One way or the other, Ponoka County was going to have to pay.
That was the consensus of council at their meeting on Tuesday, July 12 regarding a request from the Meridian Beach Homeowners Society to fund the operation and maintenance of several public facilities at the resort.
Ponoka County chief administrative officer Charlie Cutforth explained to council that when the area was being developed, with the blessing of the council of the day, the developer would build a number of community facilities that would eventually be absorbed by a homeowners association and that the county would be expected to contribute to maintaining these facilities.
“That took place this spring and now has come the request, so this isn’t a surprise,” he said.
The request is for an annual amount of about $17,200 to operate and maintain a community hall, boat launch, two beaches, a beach volleyball area, two playgrounds and three washroom facilities.
Cutforth added that the community presently allows the public to use these facilities and if the council decided not to go through with the request, it’s quite likely the society would turn it all back to the county who would then be obligated to provide those services and likely more.
Council approved the contribution although they also decided it would be looked at each year through its budget process instead of simply placing it in as something that would be expected each year.
Cutforth informed council that the county, as of the end of June, has outstanding tax arrears of around $2 million – a figure that in normal years is about $400,000.
“Of that amount, $900,000 is from 2015 and about half of that number is from the two oil and gas company bankruptcies we are dealing with,” he stated.
A majority of remaining outstanding amount is from other oil and gas companies that are struggling with their cashflows, he added, explaining that the county is looking at continuing to work with those that are trying to make payments and will accommodate them if they come to them with a schedule to complete those payments.
“Unfortunately, that approximately $450,000 will likely remain with us until the bankruptcy issues are resolved,” Cutforth said.
However, the overall budget outlook remains good with one bonus being that drilling permit revenue is triple the $25,000 that was originally projected. One other positive is that the two county fire departments are generating some significant dollars after a large capital spending spree this spring.
Up to June 30, revenue received was about $142,000 with the majority of that figure coming from Alberta Transportation and Infrastructure for attendance at motor vehicle collisions. The West District (Rimbey) department – which has responded to 67 calls in the first six months – has invoiced about $67,000, while the East District department – that has responded to 43 calls – invoiced about $47,000 since they began operations on April 28.
Roads moving forward
Contractors and county crews are doing well on completing road work in spite of the rainy weather lately, according to the public works report from superintendent Herb Schwingel.

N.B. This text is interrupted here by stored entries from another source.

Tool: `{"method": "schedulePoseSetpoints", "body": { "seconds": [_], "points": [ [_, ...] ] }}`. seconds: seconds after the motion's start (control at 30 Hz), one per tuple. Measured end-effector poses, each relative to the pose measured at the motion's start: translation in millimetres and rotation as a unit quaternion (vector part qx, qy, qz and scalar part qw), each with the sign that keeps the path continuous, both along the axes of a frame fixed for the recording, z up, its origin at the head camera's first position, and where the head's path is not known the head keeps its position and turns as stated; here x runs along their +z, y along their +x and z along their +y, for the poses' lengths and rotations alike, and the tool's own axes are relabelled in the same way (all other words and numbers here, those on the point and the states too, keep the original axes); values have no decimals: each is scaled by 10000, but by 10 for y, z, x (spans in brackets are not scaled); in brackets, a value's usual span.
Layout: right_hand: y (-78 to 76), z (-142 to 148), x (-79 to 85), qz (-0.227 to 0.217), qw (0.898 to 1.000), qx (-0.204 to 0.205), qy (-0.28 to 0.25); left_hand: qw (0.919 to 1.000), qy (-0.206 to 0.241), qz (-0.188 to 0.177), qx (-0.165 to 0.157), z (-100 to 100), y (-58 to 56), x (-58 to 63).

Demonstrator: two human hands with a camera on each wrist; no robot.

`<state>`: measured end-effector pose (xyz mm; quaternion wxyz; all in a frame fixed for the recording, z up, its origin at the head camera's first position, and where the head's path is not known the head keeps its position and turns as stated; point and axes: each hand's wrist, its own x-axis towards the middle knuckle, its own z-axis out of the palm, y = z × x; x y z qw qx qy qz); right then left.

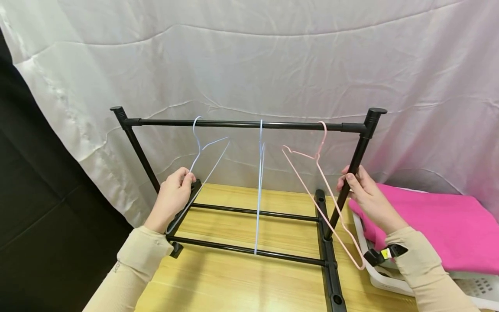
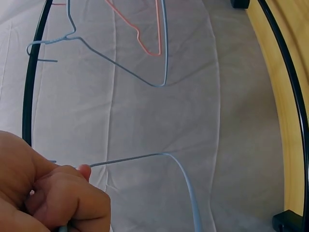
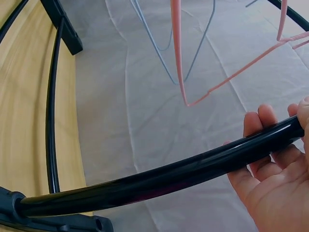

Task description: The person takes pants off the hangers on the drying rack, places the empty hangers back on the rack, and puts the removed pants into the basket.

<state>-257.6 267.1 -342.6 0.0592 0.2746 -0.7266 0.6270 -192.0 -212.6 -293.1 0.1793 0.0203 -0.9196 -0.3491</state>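
A black garment rack [image 1: 230,124] stands on a wooden tabletop, with three hangers on its top bar. My left hand [image 1: 173,195] pinches one shoulder of the leftmost blue hanger [image 1: 199,145], whose hook stays over the bar. Around the right upright pole [image 1: 359,149] curl the fingers and thumb of my right hand [image 1: 366,195]; the right wrist view shows the glossy pole [image 3: 169,171] lying across the fingers. Another blue hanger [image 1: 260,173] hangs nearly edge-on at mid-bar. Close to the right hand hangs a pink hanger [image 1: 317,162], turned at an angle.
A white plastic basket [image 1: 383,281] sits right of the rack, with folded bright pink cloth [image 1: 440,225] in it. Behind everything hangs a pale curtain [image 1: 249,65], and dark fabric [image 1: 50,195] covers the left side. Two lower bars join the rack's feet above the wooden tabletop [image 1: 234,281].
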Motion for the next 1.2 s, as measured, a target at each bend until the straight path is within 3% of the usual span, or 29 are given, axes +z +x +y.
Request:
{"method": "schedulePoseSetpoints", "body": {
  "seconds": [0.17, 0.37, 0.43, 0.57, 0.7, 0.87, 1.0, 1.2],
  "points": [
    [2, 17, -9, 8, 10000, 1, -49, 9999, 32, -100, 7, -11, 28, -16],
    [19, 7, -15, -4, 9999, -4, -113, 9983, 529, -105, -204, -19, 99, -33],
    [31, 3, -8, -13, 9999, -20, -134, 9987, 466, 47, -214, -12, 130, -39],
    [79, 21, 32, -26, 9999, -131, 25, 9969, -78, 764, -149, 42, 228, -50],
    [187, 51, 43, 65, 9958, -528, 739, 9828, -569, 1738, -252, 166, 392, -45],
    [398, 127, 24, 164, 9783, -1201, 1682, 9562, -1178, 2669, -235, 362, 621, -48],
    [597, 211, 9, 415, 9704, -1345, 1963, 9466, -1393, 2896, -260, 476, 779, -72],
    [982, 272, -172, 735, 9633, -1302, 2228, 9466, -1356, 2800, -849, 668, 943, -286]
  ]
}}
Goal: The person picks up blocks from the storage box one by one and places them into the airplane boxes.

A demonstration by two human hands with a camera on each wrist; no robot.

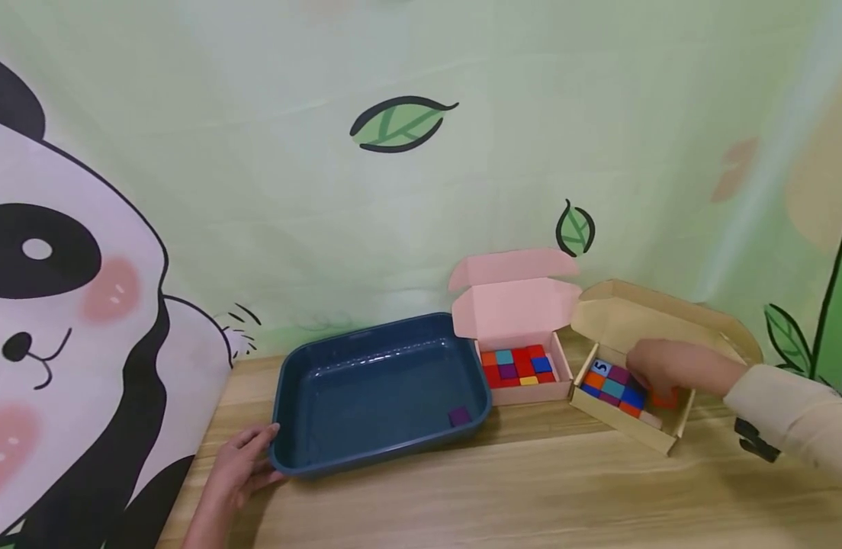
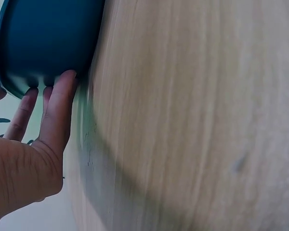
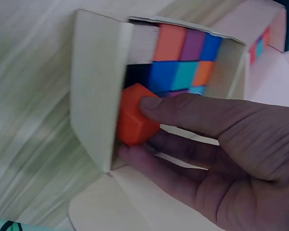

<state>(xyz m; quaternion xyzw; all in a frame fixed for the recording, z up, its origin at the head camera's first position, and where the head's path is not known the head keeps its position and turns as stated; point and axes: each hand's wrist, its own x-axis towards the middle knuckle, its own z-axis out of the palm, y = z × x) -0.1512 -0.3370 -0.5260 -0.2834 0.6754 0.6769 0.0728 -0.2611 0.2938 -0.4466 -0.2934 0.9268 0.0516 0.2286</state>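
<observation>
My right hand (image 1: 657,370) reaches into an open tan cardboard box (image 1: 623,421). There it pinches an orange block (image 3: 136,115) between thumb and fingers, beside the box's wall. Orange, purple, blue and teal blocks (image 3: 184,74) sit in rows in the same box, one light blue with a 5 on it. At the other side, my left hand (image 1: 239,461) touches the near left corner of a dark blue tray (image 1: 380,456). Its fingers rest fairly straight against the tray's outer wall, thumb up by the rim. One purple block (image 1: 459,416) lies inside the tray, at its near right corner.
Between tray and tan box stands a pink box (image 1: 531,393), lid raised, holding red, blue and other coloured blocks. A small black object (image 1: 757,440) lies partly under the right sleeve. Behind the wooden table (image 1: 462,503) hangs a printed panda backdrop (image 1: 393,229).
</observation>
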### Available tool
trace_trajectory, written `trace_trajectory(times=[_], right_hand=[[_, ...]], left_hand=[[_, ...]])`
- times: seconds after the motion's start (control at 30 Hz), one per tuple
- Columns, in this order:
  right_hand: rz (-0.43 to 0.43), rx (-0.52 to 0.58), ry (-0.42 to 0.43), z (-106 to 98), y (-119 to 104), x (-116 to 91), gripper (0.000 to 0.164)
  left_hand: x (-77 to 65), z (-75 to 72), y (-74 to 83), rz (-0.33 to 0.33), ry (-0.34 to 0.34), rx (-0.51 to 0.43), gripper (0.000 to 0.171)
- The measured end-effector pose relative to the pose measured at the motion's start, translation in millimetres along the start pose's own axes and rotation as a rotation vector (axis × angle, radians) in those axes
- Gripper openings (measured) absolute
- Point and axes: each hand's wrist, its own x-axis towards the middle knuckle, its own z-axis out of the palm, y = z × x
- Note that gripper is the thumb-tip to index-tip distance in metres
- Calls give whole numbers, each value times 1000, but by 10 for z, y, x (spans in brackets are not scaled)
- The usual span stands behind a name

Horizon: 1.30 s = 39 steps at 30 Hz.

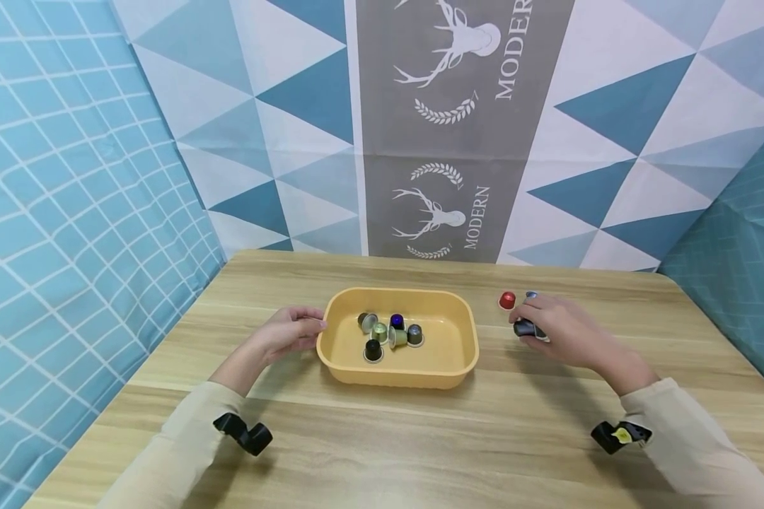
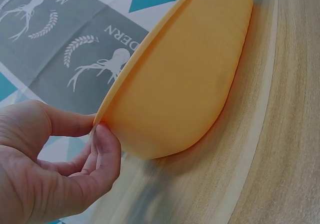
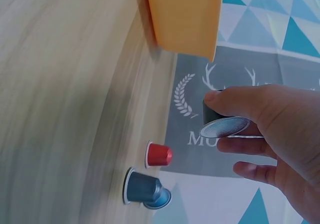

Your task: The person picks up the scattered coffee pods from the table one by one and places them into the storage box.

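My left hand (image 1: 286,332) pinches the left rim of a yellow plastic bin (image 1: 461,346) between thumb and fingers, as the left wrist view shows up close. Inside the bin lie several coffee capsules, among them a black one (image 1: 373,350), a dark blue one (image 1: 397,322) and a light green one (image 1: 379,332). To the right of the bin, my right hand (image 1: 563,331) holds a dark coffee capsule (image 3: 225,126) between thumb and fingers, above the table. Beneath it stand a red capsule (image 3: 159,155), a dark teal capsule (image 3: 142,187) and a blue capsule (image 3: 160,199).
The wooden table (image 1: 382,438) carries the bin near its back edge. A patterned cloth (image 1: 305,141) hangs behind, with blue checked cloth (image 1: 70,212) at the left and teal cloth (image 1: 738,247) at the right. Each wrist wears a black camera mount (image 1: 245,433).
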Motion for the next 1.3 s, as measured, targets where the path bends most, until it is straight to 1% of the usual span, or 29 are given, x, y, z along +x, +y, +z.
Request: trace_trajectory(times=[0.17,0.4,0.6,0.83,1.0,1.17,1.3], right_hand=[[11,3,-11,-33,-59,40,34],[36,9,-52,-78,-96,105,32],[17,30,-44,-106,-140,176,32],[14,45,-47,-116,-181,316,28],[3,56,-53,-129,-201,433,28],[-14,69,-56,-147,-243,542,27],[-10,79,-77,-165,-274,623,26]], left_hand=[[-3,12,-6,-11,12,-5,43],[-14,21,7,-20,21,-5,41],[-6,19,5,-17,13,1,43],[5,14,4,-22,24,16,43],[4,14,13,-28,30,16,43],[-4,11,12,-21,23,8,45],[-3,6,4,-15,17,8,45]])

Grade work is done on three projects so far – including the major widening of Menaik Road (Township 442) – while chip sealing has been completed on four roads with others planned to start soon if the weather holds and more than one third of the road upgrades planned for the year are now finished. Paving has been delayed – especially the Westlake Road turning lanes project and boat launch – because of the rain pushing back several of the contractor’s other projects. Schwingel stated they expect that project to be done around the end of August or early in September.
He added the county will exceed the number of dust abatement treatments done last year, as they have already done 200 applications with a third set slated to be done this month.
Meanwhile, the work on Dakota Road (Range Road 273) is waiting on wetlands approvals from Alberta Environment with Schwingel stating it’s questionable whether it will move forward this year as a result.
Cutforth added that the province requires compensation be paid to the department if any work is done in or will disturb a wetland with that money being used for whatever project the department deems necessary.
“Instead, we would like to see us be able to use our own projects – such as the plan we have to turn the Anderson gravel pit into a lake at the end of its life – to offset or be used as compensation,” he said.